一方、肥厚性瘢痕は進行性がなく年単位の期間の経過とともに改善することも多いです。そして、たいていの場合は肥厚性瘢痕で、進行性のある真性ケロイドであるケースは極めてまれです。
ケロイドだとは限らない
ニキビが化膿してしまうと炎症が治まった後でも皮膚に硬さが残ってしまいますが、その現象は主に毛細血管拡張によるうっ血が原因です。
ニキビが治ってもある程度の期間は腫れが残っているもので、必ずしもケロイドや肥厚性瘢痕とは限りません。ニキビのしこりは半年くらいかけて改善していくこともあります。
特に顔以外のニキビが強く腫れると、硬さがとれるまで数ヶ月かかることがあります。炎症して半年ほどは皮膚の修復が活発に行われており、月日の経過とともに皮膚の硬さもとれていきます。

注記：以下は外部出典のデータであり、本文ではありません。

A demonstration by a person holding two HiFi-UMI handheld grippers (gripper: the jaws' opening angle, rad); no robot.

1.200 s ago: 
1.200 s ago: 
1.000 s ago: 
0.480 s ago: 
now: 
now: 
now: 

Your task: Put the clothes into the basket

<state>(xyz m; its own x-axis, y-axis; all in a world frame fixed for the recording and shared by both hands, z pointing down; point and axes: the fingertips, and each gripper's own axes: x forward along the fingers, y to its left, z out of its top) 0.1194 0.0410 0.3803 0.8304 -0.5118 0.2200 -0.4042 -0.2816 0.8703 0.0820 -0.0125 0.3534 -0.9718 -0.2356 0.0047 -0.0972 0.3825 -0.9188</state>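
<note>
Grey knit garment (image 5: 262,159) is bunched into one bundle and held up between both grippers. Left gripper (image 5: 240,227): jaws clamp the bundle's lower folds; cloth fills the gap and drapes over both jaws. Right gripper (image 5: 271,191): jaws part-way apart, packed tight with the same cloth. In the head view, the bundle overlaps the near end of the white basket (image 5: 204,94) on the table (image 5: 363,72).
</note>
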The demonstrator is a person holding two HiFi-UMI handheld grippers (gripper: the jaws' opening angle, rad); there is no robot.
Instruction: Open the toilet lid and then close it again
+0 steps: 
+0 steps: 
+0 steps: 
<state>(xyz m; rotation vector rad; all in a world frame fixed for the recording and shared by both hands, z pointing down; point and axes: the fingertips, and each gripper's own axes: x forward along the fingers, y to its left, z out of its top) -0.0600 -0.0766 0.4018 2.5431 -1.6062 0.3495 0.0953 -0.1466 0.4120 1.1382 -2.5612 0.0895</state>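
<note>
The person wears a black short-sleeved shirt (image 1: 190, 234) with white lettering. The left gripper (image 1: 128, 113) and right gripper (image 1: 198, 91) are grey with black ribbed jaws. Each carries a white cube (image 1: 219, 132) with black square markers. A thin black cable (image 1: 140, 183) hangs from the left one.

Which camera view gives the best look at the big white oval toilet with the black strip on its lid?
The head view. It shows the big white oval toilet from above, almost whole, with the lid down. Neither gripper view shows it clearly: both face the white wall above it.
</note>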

ところが、数ヶ月たっても赤く盛り上がったしこりが残ってしまった場合は、肥厚性瘢痕やケロイドの可能性があります。
ケロイド体質の場合はトラニラスト
ケロイド体質の場合は、トラニラスト(製品名では「リザベン」「トラニラストカプセル」など)の抗アレルギー薬を使用するとケロイドや肥厚性瘢痕の形成を予防できる可能性があります。
トラニラストはコラーゲンの過剰増生を促すサイトカインを抑制して傷跡がひどく悪化するのを予防します。